Arkansas landlord-tenant law is unlike any other state. Here’s what you’re actually dealing with.

Last updated: April 2026·By the LeaseParser Editorial Team·15 min read

Legal disclaimer: This guide is for informational purposes only and does not constitute legal advice. Arkansas landlord-tenant laws can vary by municipality and are subject to change. For advice about your specific situation, consult a licensed Arkansas attorney or contact Legal Aid of Arkansas (1-800-952-9243) or Arkansas Law Help.

Important context: Arkansas is one of the most landlord-friendly states in the country.

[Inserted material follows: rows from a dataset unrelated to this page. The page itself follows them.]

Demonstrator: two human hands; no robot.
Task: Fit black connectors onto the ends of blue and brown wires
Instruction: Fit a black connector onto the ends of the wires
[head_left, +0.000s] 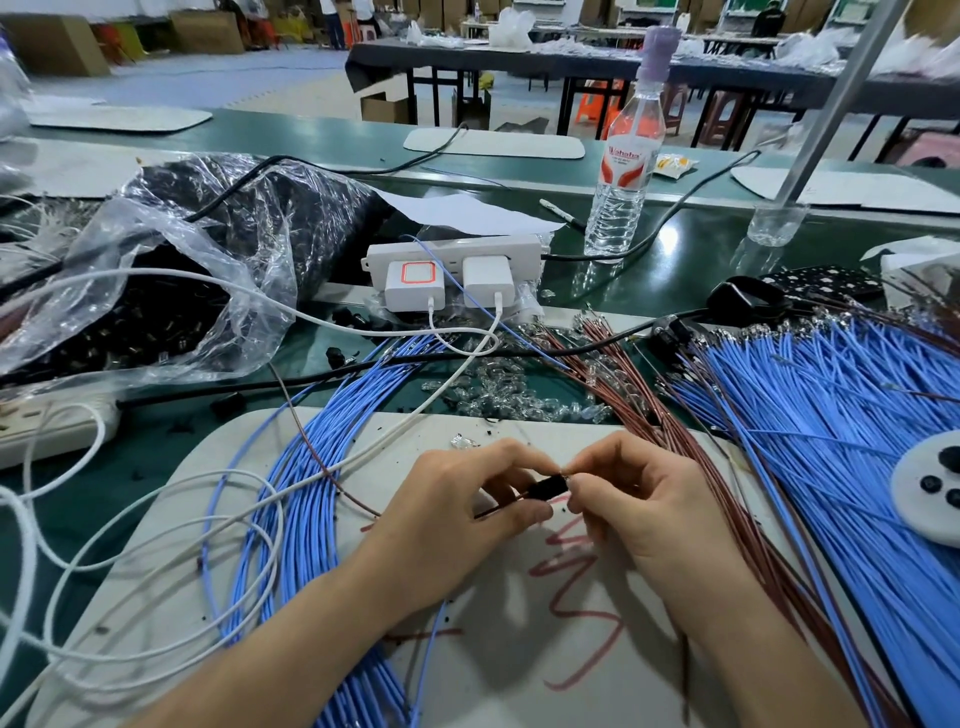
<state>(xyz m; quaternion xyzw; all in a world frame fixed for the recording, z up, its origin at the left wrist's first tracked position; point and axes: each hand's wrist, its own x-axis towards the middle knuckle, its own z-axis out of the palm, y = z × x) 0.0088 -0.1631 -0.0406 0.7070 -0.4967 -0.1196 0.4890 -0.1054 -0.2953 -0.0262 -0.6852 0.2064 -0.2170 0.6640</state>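
The black connector (548, 487) is held low-centre above the white mat (519, 675), its long axis running from 8 o'clock to 2 o'clock. The right hand (644, 504) pinches the 2 o'clock end. The left hand (457, 525) pinches the 8 o'clock end, where a thin brown wire (496, 508) enters. Both hands are equally near. On the tabletop, loose blue wires (311, 493) lie at 9 o'clock and a brown wire bundle (623, 374) at 1 o'clock.

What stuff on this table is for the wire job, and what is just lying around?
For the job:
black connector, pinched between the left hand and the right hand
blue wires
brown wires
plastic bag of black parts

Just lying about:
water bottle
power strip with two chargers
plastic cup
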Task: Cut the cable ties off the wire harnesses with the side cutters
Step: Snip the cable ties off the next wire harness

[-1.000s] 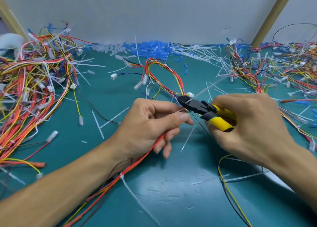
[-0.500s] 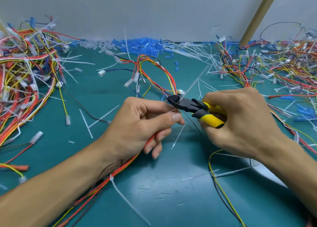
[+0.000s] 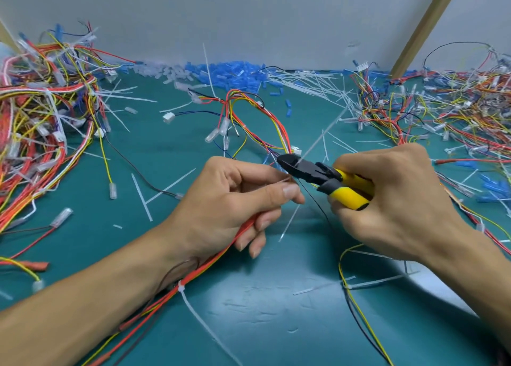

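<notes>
My left hand pinches a red, orange and yellow wire harness between thumb and fingers at the centre of the mat. The harness runs down past my left wrist, where a white cable tie wraps it with a long tail. My right hand grips the yellow-handled side cutters. Their black jaws sit at the harness just beyond my left fingertips, against a thin white cable tie tail that sticks up to the right. The harness loops on toward the back.
Big tangles of harnesses lie at the left and right on the teal mat. Cut white ties and blue sleeves are heaped along the grey back wall. Loose yellow and black wires trail under my right forearm.
Both hands keep the same grips on the harness and the cutters. The view has shifted slightly; the cutter jaws stay at the tie beside my left fingertips.
</notes>
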Demonstrator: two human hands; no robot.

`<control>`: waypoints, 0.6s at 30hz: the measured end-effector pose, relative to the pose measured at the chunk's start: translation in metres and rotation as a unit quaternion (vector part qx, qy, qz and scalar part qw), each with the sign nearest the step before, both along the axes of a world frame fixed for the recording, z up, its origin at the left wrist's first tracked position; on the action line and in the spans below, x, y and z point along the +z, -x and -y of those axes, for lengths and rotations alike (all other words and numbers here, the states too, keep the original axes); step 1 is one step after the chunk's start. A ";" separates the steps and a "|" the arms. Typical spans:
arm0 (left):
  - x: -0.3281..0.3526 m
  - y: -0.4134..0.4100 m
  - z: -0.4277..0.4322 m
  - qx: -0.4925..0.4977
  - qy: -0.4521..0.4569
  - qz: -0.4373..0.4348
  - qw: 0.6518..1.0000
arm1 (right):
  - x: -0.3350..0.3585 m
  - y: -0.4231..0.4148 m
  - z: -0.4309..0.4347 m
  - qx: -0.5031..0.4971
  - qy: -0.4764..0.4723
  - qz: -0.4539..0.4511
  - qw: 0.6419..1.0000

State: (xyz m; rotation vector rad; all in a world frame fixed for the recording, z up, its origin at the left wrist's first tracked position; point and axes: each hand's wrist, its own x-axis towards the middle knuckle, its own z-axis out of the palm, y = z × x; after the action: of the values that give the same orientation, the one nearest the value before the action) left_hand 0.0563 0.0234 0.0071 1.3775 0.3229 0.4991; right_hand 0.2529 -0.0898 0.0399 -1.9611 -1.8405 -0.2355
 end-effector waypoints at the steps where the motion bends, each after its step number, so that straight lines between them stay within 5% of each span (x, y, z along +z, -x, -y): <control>1: 0.000 0.000 0.000 -0.003 0.005 0.003 1.000 | 0.000 0.001 0.000 0.002 -0.003 0.000 1.000; 18: 0.004 0.002 -0.002 -0.016 0.043 0.005 0.999 | -0.009 0.002 -0.001 0.028 -0.006 -0.023 0.999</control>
State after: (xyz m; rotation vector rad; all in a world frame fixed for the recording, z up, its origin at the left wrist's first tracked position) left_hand 0.0539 0.0252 0.0111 1.2948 0.3101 0.4616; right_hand 0.2508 -0.0892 0.0308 -1.8877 -1.8579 -0.1831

It never adopted the Uniform Residential Landlord and Tenant Act that most states use, and was the last state to adopt any habitability requirement (in 2021). It’s also the only state with a criminal “failure to vacate” statute. If you’re renting in Arkansas, reading your lease carefully before signing is especially important.

1. How Arkansas law is structured

Most states adopted some version of the Uniform Residential Landlord and Tenant Act (URLTA) to organize their rental laws. Arkansas didn’t. Instead, Arkansas landlord-tenant law is scattered across several different parts of the Arkansas Code Annotated (ACA):

  • ACA Title 18, Chapter 16 — the older landlord-tenant provisions covering security deposits, the criminal failure-to-vacate statute, and property left on premises
  • ACA Title 18, Chapter 17 — the Arkansas Residential Landlord-Tenant Act of 2007, which added some structure around lease terms, entry, and termination
  • ACA Title 18, Chapter 60 — the unlawful detainer (civil eviction) process
  • ACA Title 16, Chapter 123 — the Arkansas Fair Housing Act

This means your rights as a tenant aren’t in one tidy place. They’re spread across four different chapters, and they don’t always fit neatly together. What follows is our attempt to make sense of it.

2. Security deposit rules

Deposit limits

Under ACA § 18-16-304, the maximum security deposit is two months’ rent.

But there’s a significant exception. Under ACA § 18-16-303, the entire security deposit subchapter only applies to landlords who own six or more dwelling units. If your landlord owns five or fewer units and doesn’t use a paid third-party manager, the two-month cap and the return deadline don’t apply to them at all. If they do use a paid manager, the rules kick back in.

No special account required

Unlike some states, Arkansas does not require landlords to hold your deposit in a separate trust or escrow account. They can mix it with their own money. There’s also no requirement to pay you interest on the deposit.

Return deadline

Under ACA § 18-16-305, your landlord has 60 days after the tenancy ends to either return your full deposit or provide a written, itemized list of deductions along with whatever balance is owed to you.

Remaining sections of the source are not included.